Climate criteria are expected to play an explicit role in licensing under a "Transition Deal" agreed with the oil industry in March and Trevelyan said the UK is on track to set out its new framework for oil and gas upstream licensing by the end of the year.

Trevelyan said the Department for Business, Energy & Industrial Strategy was talking with "industry and many specialists" about the planned licensing "checkpoint system." The government has said this will "use the latest evidence, looking at domestic demand for oil and gas... projected production levels, the increasing prevalence of clean technologies such as offshore wind and carbon capture, and the sector's continued progress against its ambitious emissions reduction targets."

'Laughing stock'

Her comments came hours after Greenpeace said the UK would be a "laughing stock" at the COP 26 talks in Glasgow if it approves Shell and Siccar Point's new Cambo oil project west of the Shetland Islands.

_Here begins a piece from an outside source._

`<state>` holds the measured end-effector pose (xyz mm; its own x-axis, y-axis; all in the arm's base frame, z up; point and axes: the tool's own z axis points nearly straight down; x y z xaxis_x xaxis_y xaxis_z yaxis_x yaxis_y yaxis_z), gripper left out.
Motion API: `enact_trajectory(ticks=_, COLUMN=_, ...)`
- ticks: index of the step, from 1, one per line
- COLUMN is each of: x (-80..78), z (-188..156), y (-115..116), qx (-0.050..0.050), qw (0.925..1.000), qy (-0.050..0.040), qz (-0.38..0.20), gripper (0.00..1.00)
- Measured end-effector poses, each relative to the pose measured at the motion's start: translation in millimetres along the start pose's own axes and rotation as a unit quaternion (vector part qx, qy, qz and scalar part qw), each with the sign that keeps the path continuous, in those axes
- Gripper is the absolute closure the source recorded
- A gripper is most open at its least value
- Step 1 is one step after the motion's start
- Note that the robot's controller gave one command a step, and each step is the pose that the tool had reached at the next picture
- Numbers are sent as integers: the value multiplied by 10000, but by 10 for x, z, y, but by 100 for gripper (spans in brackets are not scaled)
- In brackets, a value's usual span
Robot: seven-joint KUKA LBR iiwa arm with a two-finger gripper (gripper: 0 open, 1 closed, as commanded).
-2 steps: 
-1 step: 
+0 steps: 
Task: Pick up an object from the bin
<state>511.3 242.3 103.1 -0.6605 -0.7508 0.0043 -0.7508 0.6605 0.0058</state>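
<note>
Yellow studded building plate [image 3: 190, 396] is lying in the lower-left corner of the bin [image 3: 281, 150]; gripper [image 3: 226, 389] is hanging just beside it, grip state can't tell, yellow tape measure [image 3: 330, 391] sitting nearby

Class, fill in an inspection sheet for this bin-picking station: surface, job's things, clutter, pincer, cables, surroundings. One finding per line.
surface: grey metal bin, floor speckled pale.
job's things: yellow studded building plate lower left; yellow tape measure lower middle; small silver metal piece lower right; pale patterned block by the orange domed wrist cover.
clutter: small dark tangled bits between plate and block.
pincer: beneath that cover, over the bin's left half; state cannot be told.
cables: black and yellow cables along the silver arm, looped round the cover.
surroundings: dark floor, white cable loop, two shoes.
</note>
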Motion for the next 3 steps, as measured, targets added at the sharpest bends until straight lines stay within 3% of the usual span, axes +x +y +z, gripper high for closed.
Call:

"The International Energy Agency has said 'no new oil and gas'," Greenpeace UK political campaigner Sam Chetan-Welsh said in a statement. "We know oil is in decline and offshore workers urgently need support to move to jobs in renewables."

Trevelyan also noted a government decision this year to no longer provide financial support for overseas oil and gas projects through mechanisms such as export credit finance, saying the goal was to support overseas energy transition projects, but countries generally also had to consider security of supply.

"The purity of the [IEA] report is excellent, but the reality in practice for countries is about ensuring security of supply so that their citizens and their businesses can continue to work and grow successfully. We're going to be stepping up as we have been our offer to work with countries to unlock their massive renewable energy potential and in doing that they can pursue cleaner alternatives away from fossil fuels and reap the rewards that that brings," she said.

For the UK, "security of supply is a really, really important part of this because we don't want to have cliff-edges on the way through," she added.

Norway licensing

On the same day, Norway's energy ministry said it had offered stakes in four production licenses, three of them in the Barents Sea, to seven companies: state-controlled Equinor, Shell, joint venture Var Energi, which is majority-owned by Italy's Eni, Japan's Idemitsu, Switzerland-based Ineos, Stockholm-listed Lundin Energy and Austria's OMV.

The petroleum and energy ministry noted that the 25th licensing round was focused mainly on less well-explored areas and said together with awards for better-explored areas it was "important for employment and value creation in the Norwegian oil and gas industry."

Both countries' oil and gas sectors are maturing, but the 2019 startup of Norway's giant Johan Sverdrup field underlined expectations of continued resources to be found in the North Sea and beyond, including the Barents Sea and, for the UK, the West of Shetland area.

Industry group Oil & Gas UK expects the UK to require another 17 billion barrels of oil equivalent over the 30 years to 2050, of which it estimates two-thirds, or 11 billion boe, could be supplied from developed or yet-to-be-developed UK sources.